3. Linear Regression Flashcards
Sample covariance and correlation, least square regression, alternative regression models
What is regression used for?
- many data sets have observations of several variables for each individual
- the aim of regression is to ‘predict’ the value of one variable, y, using observations from another variable, x
What is linear regression used for?
-linear regression is used for numerical data and uses a relation in the form:
y ≈ α + βx
-in a plot of y as a function of x, this relation describes a straight line
Paired Samples
- to fit a linear model we need observations of x and y
- it is important that these are paired samples, i.e. that for each iϵ{1,..,n} the observations xi and yi belong to the same individual
Examples of Paired Samples
- weight and height of a person
- engine power and fuel consumption of a car
Linear Regression
Constructing a Model
-assume we have observed data (xi,yi) for iϵ{1,…,n}
-to construct a model for these data, we use random variables Y1,…,Yn such that:
Yi = α + βxi + εi
-for all iϵ{1,…,n} where ε1,…,εn are i.i.d random variables with E(εi)=0 and Var(εi)=σ²
-here we assume that the x-values are fixed and known
-thus the only random quantities in the model are Yi and εi
-the values α, β and σ² are parameters of the model, to fit the model to data we need to estimate these parameters
Linear Regression
Residuals/Errors
-starting with the model:
Yi = α + βxi + εi
-the random variables εi are called residuals or errors
-in a scatter plot they correspond to the vertical distance between the samples and the regression line
-often we assume that εi~N(0,σ²) for all i
Linear Regression
Expectation of Yi
-we have the linear regression model:
Yi = α + βxi + εi
-then the expectation is given by:
E(Yi) = E(α + βxi + εi)
-the expectation of a constant is just the constant itself, and remember that xi represents a known value here:
E(Yi) = α + βxi + E(εi)
-recall that εi are modeled as random variables with E(εi)=0:
E(Yi) = α + βxi
-thus the expectation of Yi depends on xi and, at least for β≠0, the random variables Yi are not identically distributed
What are sample covariance and correlation used for?
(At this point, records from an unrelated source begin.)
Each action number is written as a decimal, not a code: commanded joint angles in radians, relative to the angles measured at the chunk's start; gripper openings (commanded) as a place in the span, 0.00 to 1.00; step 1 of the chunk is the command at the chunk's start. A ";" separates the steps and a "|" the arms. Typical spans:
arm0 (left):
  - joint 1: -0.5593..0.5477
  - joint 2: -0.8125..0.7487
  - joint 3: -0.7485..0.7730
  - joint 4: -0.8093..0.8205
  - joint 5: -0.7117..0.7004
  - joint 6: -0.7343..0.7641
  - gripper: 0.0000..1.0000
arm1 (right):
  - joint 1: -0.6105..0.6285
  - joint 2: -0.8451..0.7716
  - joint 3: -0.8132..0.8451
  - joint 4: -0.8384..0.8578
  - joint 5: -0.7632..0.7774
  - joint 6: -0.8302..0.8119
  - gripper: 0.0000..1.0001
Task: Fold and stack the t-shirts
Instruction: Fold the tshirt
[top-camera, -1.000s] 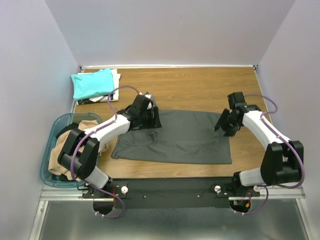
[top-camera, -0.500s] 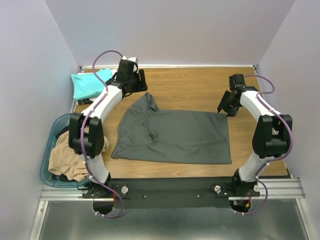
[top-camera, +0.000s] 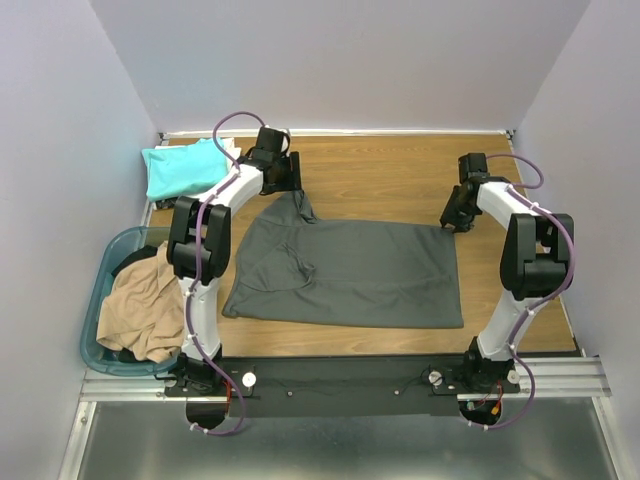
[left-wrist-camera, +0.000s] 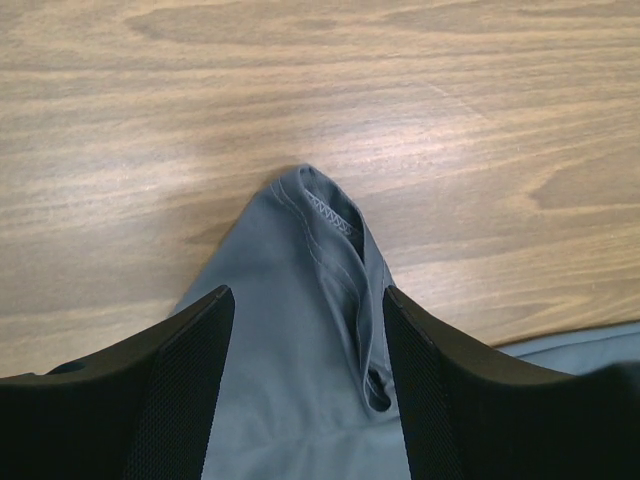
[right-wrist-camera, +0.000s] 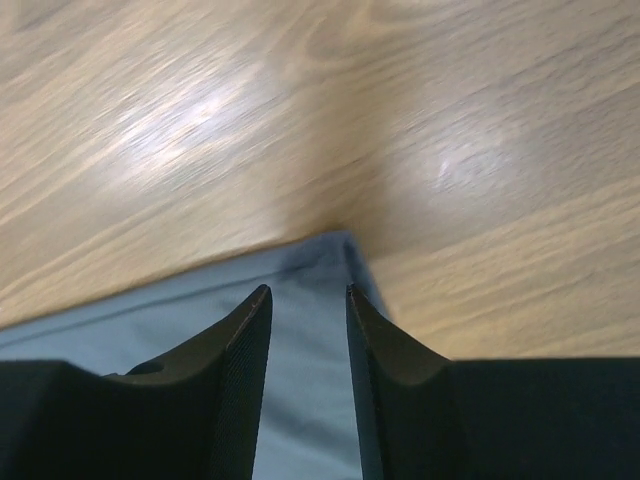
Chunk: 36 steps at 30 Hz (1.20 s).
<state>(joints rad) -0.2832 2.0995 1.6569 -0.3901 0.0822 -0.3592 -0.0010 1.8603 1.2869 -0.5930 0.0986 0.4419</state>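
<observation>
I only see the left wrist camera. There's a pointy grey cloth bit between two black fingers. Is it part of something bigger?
Observer: Yes. From above, it is the far left tip of a dark grey t-shirt spread across the table.
Operator: Where's my other arm?
Observer: The right end effector sits at the shirt's far right corner, jaws apart over that corner.
Operator: Any more shirts?
Observer: A teal t-shirt lies folded in the table's far left corner.
</observation>
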 joint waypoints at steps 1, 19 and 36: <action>0.003 0.025 0.032 0.071 -0.007 0.017 0.69 | -0.025 0.042 -0.015 0.047 0.053 -0.020 0.42; 0.001 0.123 0.086 0.071 -0.056 0.022 0.68 | -0.045 0.086 -0.069 0.087 0.012 -0.037 0.23; -0.007 0.228 0.184 0.059 -0.133 0.048 0.60 | -0.045 0.076 -0.095 0.088 -0.011 -0.039 0.09</action>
<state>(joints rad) -0.2836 2.2921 1.7988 -0.3309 -0.0151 -0.3252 -0.0406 1.8996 1.2415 -0.4786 0.0837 0.4175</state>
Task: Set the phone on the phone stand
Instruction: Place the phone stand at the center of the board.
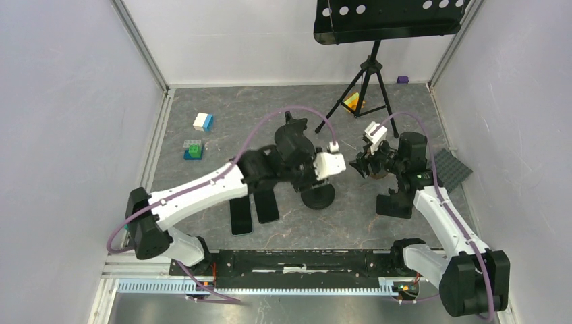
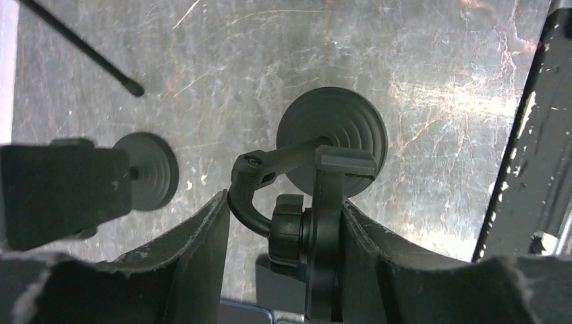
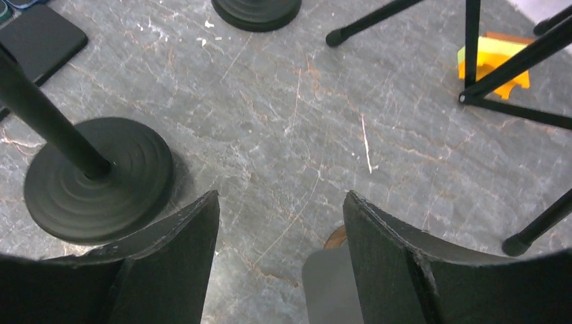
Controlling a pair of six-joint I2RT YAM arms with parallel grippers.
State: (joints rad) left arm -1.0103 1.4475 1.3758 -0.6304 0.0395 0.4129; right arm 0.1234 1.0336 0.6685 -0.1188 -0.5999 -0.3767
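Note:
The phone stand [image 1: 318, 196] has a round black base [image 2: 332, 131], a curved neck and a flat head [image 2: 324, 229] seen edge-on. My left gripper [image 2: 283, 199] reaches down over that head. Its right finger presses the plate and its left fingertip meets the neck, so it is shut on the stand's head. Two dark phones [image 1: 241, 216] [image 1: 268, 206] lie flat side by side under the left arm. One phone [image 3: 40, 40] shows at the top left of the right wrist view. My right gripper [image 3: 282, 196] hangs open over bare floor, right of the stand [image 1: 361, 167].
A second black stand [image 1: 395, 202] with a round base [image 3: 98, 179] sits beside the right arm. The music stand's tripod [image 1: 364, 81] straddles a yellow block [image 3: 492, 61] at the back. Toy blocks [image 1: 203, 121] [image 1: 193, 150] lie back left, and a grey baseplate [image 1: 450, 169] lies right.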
-to study the dependence between paired numeric variables
Sample Covariance
Definition
-the sample covariance of x1,…,xnϵℝ and y1,…,ynϵℝ is given by:
σxy = 1/(n-1) Σ(xi-x^)(yi-y^)
-where the sum is taken from i=1 to i=n, and x^ and y^ are the sample means
Sample Correlation
Definition
-the sample correlation of x1,…,xnϵℝ and y1,…,ynϵℝ is given by:
ρxy = σxy / √( σx² σy²)
What is the sample covariance of a sample with itself?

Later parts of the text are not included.